• [EXERCISE GOAL]:
Restate the entire listing word for word.

• [DATA BLOCK]:
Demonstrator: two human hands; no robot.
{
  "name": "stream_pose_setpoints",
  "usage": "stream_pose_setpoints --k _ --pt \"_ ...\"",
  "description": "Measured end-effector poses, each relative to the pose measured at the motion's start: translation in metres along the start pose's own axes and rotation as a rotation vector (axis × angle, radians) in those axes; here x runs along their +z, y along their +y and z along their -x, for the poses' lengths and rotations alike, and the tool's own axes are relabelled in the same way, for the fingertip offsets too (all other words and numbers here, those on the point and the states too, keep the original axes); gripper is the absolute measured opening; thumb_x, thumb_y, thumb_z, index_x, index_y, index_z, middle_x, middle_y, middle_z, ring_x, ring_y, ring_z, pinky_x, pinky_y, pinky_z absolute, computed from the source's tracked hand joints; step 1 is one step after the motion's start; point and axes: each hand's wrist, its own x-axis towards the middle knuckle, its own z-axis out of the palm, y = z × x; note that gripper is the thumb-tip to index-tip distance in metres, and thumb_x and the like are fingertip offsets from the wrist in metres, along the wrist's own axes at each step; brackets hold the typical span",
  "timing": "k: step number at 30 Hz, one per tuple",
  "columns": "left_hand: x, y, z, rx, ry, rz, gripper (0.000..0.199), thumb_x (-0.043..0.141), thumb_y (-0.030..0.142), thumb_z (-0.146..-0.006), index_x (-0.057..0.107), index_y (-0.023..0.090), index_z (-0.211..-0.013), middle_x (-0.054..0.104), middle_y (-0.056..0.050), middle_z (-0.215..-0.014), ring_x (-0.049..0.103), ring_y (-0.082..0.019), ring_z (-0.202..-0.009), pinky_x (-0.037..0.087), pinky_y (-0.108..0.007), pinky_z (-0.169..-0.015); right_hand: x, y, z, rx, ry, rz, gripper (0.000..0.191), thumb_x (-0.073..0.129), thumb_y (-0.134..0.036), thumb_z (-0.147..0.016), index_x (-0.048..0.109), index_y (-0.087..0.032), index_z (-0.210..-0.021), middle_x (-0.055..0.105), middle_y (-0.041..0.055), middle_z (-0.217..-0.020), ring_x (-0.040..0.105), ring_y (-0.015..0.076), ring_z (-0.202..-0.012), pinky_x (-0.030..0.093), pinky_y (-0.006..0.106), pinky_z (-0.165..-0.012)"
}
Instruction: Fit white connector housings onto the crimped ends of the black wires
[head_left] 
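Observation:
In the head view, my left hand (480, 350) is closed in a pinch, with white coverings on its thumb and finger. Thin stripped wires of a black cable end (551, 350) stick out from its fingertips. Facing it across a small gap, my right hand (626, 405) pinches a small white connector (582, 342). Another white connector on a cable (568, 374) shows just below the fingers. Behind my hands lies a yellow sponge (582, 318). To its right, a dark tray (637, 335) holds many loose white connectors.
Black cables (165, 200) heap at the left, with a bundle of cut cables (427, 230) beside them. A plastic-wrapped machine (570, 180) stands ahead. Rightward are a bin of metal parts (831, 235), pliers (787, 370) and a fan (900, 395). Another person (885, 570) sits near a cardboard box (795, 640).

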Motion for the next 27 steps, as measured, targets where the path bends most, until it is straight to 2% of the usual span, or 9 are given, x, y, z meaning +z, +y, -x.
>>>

• [WRITTEN RESPONSE]:
Demonstrator: two human hands; no robot.
{
  "name": "stream_pose_setpoints",
  "usage": "stream_pose_setpoints --k _ --pt \"_ ...\"",
  "description": "Measured end-effector poses, each relative to the pose measured at the motion's start: translation in metres along the start pose's own axes and rotation as a rotation vector (axis × angle, radians) in those axes; here x runs along their +z, y along their +y and z along their -x, for the poses' lengths and rotations alike, and the tool's own axes are relabelled in the same way, for the fingertip offsets too (all other words and numbers here, those on the point and the states too, keep the original axes); gripper is the absolute measured opening; thumb_x, thumb_y, thumb_z, index_x, index_y, index_z, middle_x, middle_y, middle_z, ring_x, ring_y, ring_z, pinky_x, pinky_y, pinky_z absolute, computed from the source's tracked hand joints; step 1 is one step after the motion's start; point and axes: each hand's wrist, its own x-axis towards the middle knuckle, its own z-axis out of the palm, y = z × x; note that gripper is the thumb-tip to index-tip distance in metres, and thumb_x and the like are fingertip offsets from the wrist in metres, along the wrist's own axes at each step; brackets hold the typical span",
  "timing": "k: step number at 30 Hz, one per tuple",
  "columns": "left_hand: x, y, z, rx, ry, rz, gripper (0.000..0.199), thumb_x (-0.043..0.141), thumb_y (-0.030..0.142), thumb_z (-0.146..-0.006), index_x (-0.057..0.107), index_y (-0.023..0.090), index_z (-0.211..-0.013), middle_x (-0.054..0.104), middle_y (-0.056..0.050), middle_z (-0.215..-0.014), ring_x (-0.049..0.103), ring_y (-0.082..0.019), ring_z (-0.202..-0.009), pinky_x (-0.037..0.087), pinky_y (-0.108..0.007), pinky_z (-0.169..-0.015); right_hand: x, y, z, rx, ry, rz, gripper (0.000..0.191), thumb_x (-0.073..0.129), thumb_y (-0.134..0.036), thumb_z (-0.147..0.016), index_x (-0.048..0.109), index_y (-0.087..0.032), index_z (-0.210..-0.021), middle_x (-0.055..0.105), middle_y (-0.041..0.055), middle_z (-0.217..-0.020), ring_x (-0.040..0.105), ring_y (-0.015..0.076), ring_z (-0.202..-0.012), pinky_x (-0.030..0.093), pinky_y (-0.006..0.106), pinky_z (-0.165..-0.012)"
}
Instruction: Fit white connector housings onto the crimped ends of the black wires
[head_left] 
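Observation:
In the head view, my left hand (480, 350) is closed in a pinch, with white coverings on its thumb and finger. Thin stripped wires of a black cable end (551, 350) stick out from its fingertips. Facing it across a small gap, my right hand (626, 405) pinches a small white connector (582, 342). Another white connector on a cable (568, 374) shows just below the fingers. Behind my hands lies a yellow sponge (582, 318). To its right, a dark tray (637, 335) holds many loose white connectors.
Black cables (165, 200) heap at the left, with a bundle of cut cables (427, 230) beside them. A plastic-wrapped machine (570, 180) stands ahead. Rightward are a bin of metal parts (831, 235), pliers (787, 370) and a fan (900, 395). Another person (885, 570) sits near a cardboard box (795, 640).
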
Motion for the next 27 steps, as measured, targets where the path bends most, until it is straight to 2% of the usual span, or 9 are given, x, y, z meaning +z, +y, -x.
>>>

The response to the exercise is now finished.